MC12: un parcours du combattant pour les membres de l’OMC

lundi, 20.05.2019

Christian Pauletto*

Les ministres de 33 membres de l’Organisation mondiale du commerce (OMC) sont invités ce jeudi à Paris afin de préparer la MC12, acronyme anglais pour la 12e conférence ministérielle bisannuelle de l’OMC en juin 2020 à Noursoultan, capitale du Kazakhstan et ville-hôte de maints événements internationaux.

La voie vers la MC12 constituera un parcours du combattant pour les membres vu la recrudescence des tensions commerciales et les tentations protectionnistes. L’ordre du jour de la réunion de Paris suffit à s’en convaincre puisque dans les trois minutes de temps de parole qui leur sont imparties les ministres devront indiquer quelle «réforme» de l’OMC et quels objectifs de négociation ils souhaitent réaliser pour la MC12. Autant dire que tout est encore ouvert.

Les ministres sont aussi appelés à progresser sur un objectif précis: clore d’ici à ce décembre un accord sur les subventions de la pêche. Ce sujet cache deux thèmes délicats, la préservation de ressources naturelles communes et le «traitement spécial et différencié» des pays en développement. A l’OMC les pays en développement peuvent librement faire valoir des périodes de grâce voire se soustraire à certaines obligations. Ou le pouvaient jusqu’ici, car ce traitement spécial figure justement au centre des débats sur la «réforme» de l’OMC. Plus question pour Washington d’accepter de nouveaux accords OMC si Pékin, et certains autres, continuent de bénéficier de règles plus souples au même titre que le Kenya, par exemple.

Reste à savoir ce que les pays développés sont disposés à donner en contrepartie aux pays visés. Considérant que le sujet des pêcheries, tout écologique et commun qu’il soit, est perçu comme reflétant l’agenda des pays développés, les ministres auront du mal à tenir le délai de fin 2019. D’autant que le même délai est imposé à un sujet autrement capital, la nomination de membres de l’Organe d’appel, l’organe qui tranche les différends juridiques OMC. Il sera paralysé si Washington continue de bloquer le remplacement de membres, et rien ne signale un changement d’attitude. L’OMC survivra même sans organe d’appel, mais il ne restera que six mois entre décembre et la ministérielle de Noursoultan et il ne serait pas responsable de prolonger encore ces deux dossiers.

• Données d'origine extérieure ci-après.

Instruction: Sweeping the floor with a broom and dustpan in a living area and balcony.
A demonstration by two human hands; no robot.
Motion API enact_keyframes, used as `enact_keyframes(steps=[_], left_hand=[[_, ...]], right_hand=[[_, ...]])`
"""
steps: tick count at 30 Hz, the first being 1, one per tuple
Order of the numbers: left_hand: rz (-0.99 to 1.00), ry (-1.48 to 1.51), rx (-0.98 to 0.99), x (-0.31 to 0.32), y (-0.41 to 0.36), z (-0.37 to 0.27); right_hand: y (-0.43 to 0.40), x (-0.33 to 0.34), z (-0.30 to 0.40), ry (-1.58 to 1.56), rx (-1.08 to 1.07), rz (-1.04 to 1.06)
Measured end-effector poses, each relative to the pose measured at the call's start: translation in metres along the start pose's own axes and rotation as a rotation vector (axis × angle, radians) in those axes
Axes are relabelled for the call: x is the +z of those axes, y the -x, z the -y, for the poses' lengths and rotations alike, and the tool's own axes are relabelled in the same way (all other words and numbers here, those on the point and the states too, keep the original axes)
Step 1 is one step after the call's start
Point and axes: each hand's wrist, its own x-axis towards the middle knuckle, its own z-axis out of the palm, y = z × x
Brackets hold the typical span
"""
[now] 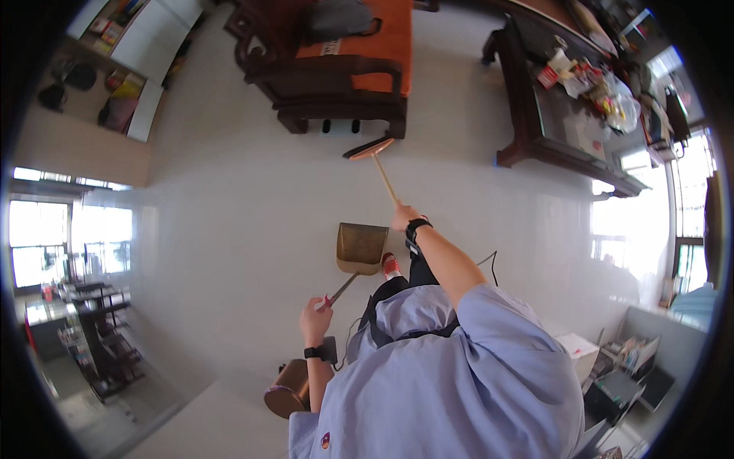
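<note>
My right hand point(406, 217) grips the pale handle of a broom point(371, 151). Its orange head with dark bristles rests on the floor beside the front leg of a dark wooden sofa point(338, 86). My left hand point(316, 318) is closed around the pink-red end of a dustpan's handle. The brown dustpan point(362, 245) lies on the floor in front of me, its wide mouth facing away from me towards the broom. Whether any sweepings lie in the pan is too small to tell. My red shoe point(390, 265) is just right of it.
A dark coffee table point(522, 129) bearing bags and packets stands at the right. Beneath the sofa's end is a pale object point(340, 127) with two dark ovals. A copper-coloured bin point(287, 391) stands by my left forearm. White cabinets point(146, 51) line the far left.
</note>
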Motion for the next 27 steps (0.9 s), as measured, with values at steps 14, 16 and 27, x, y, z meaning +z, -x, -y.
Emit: enact_keyframes(steps=[14,16,27], left_hand=[[0.281,-0.075,0.084,0.011,-0.051,-0.05],[0.284,-0.099,0.218,0.011,-0.053,-0.052],[0.409,-0.204,0.454,0.034,-0.046,-0.116]], right_hand=[[0.231,-0.019,-0.095,-0.597,0.249,0.25],[0.249,-0.023,-0.109,-0.691,0.298,0.265],[0.178,0.0,-0.191,-0.347,0.0,-0.632]])
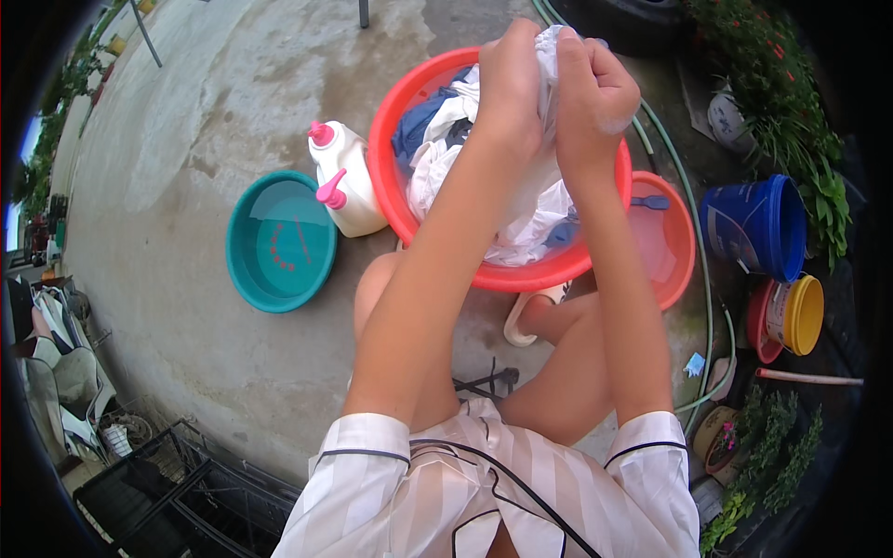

Une trêve au G20 de juin dans la guerre tarifaire entre Washington et Pékin insufflerait un bonne dose d’optimisme pour l’OMC. Un autre facteur réjouissant est que la MC12 sera organisée par le Kazakhstan. Lorsque les membres de l’OMC ont retenu la candidature kazakhe pour conduire la ministérielle le directeur général de l’OMC Roberto Azevêdo s’en est aussitôt réjoui. Avec le Kazakhstan, pour la première fois une ministérielle est confiée à un Membre de cette partie du monde, un pays entièrement acquis à la cause du système commercial multilatéral et dont les politiques sont favorables aux échanges. Les entreprises suisses ne s’y trompent pas puisque déjà 40 d’entre elles ont investi dans cette économie émergente. Le gouvernement kazakh a placé l’OMC comme un thème du «Forum économique d’Astana» de la semaine passée, et l’on pourra compter sur sa diplomatie pour faire le maximum en vue d’un succès de la MC12.